Daily Bible Reading 10th March 2026 // Luke 1:26-38

 

26 In the sixth month the angel Gabriel was sent from God to a city of Galilee named Nazareth, 27 to a virgin betrothed to a man whose name was Joseph, of the house of David. And the virgin's name was Mary. 28 And he came to her and said, “Greetings, O favoured one, the Lord is with you!” 29 But she was greatly troubled at the saying, and tried to discern what sort of greeting this might be. 30 And the angel said to her, “Do not be afraid, Mary, for you have found favour with God. 31 And behold, you will conceive in your womb and bear a son, and you shall call his name Jesus. 32 He will be great and will be called the Son of the Most High. And the Lord God will give to him the throne of his father David, 33 and he will reign over the house of Jacob for ever, and of his kingdom there will be no end.”

34 And Mary said to the angel, “How will this be, since I am a virgin?”

35 And the angel answered her, “The Holy Spirit will come upon you, and the power of the Most High will overshadow you; therefore the child to be born will be called holy—the Son of God. 36 And behold, your relative Elizabeth in her old age has also conceived a son, and this is the sixth month with her who was called barren. 37 For nothing will be impossible with God.” 38 And Mary said, “Behold, I am the servant of the Lord; let it be to me according to your word.” And the angel departed from her.


But there is something else that the doctrine of the virgin birth of Christ means to tell us, and it is this: the fact of His birth being totally different from that of any other man proclaims that in this birth God was doing a new thing. A new humanity was being called into existence by the grace of God, which means a decisive break with the old humanity. This is the point that Matthew, for example, in his gospel, seems to be making when he suggests that the story he is telling is that of the second Adam. In Genesis 1:2, 'the Spirit of God moved upon the face of the waters', and here, Mary is told that she will be with child of the Holy Spirit (35). The power of the Highest overshadowing her symbolised the act of new creation. The old humanity, in spite of its glory and promise, had come to grief, and now the new humanity, signifying a complete break with the old, and a new beginning, was to be ushered in.

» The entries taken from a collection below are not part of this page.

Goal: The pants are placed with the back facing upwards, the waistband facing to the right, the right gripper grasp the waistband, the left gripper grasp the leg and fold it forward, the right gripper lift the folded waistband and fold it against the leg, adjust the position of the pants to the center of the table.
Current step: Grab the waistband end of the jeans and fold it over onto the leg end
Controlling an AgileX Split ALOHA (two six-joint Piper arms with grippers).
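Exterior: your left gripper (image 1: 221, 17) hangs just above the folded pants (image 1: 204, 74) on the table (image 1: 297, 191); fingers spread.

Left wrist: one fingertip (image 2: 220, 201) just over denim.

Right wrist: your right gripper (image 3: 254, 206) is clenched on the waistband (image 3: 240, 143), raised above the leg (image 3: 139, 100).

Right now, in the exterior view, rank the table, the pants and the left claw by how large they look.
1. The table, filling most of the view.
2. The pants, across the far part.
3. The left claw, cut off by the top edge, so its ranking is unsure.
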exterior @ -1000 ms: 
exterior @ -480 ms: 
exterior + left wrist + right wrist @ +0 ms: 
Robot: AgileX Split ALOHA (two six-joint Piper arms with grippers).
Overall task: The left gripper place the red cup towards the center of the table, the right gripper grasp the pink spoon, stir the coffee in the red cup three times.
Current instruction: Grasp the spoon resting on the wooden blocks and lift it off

But more still: the nature of that new humanity, that new creation, is Christ Himself, living in man. It is not only 'God manifest in the flesh', as Paul puts it in 1 Timothy 3:16, but God manifest in our flesh, living in us, made flesh in us. 'Christ liveth in me', cries Paul in Galatians 2:20, as he cries with exultation in Colossians 1:27, 'Christ in you, the hope of glory'. This is the significance of the virgin birth and of the Christmas message, and this is the ground of our rejoicing.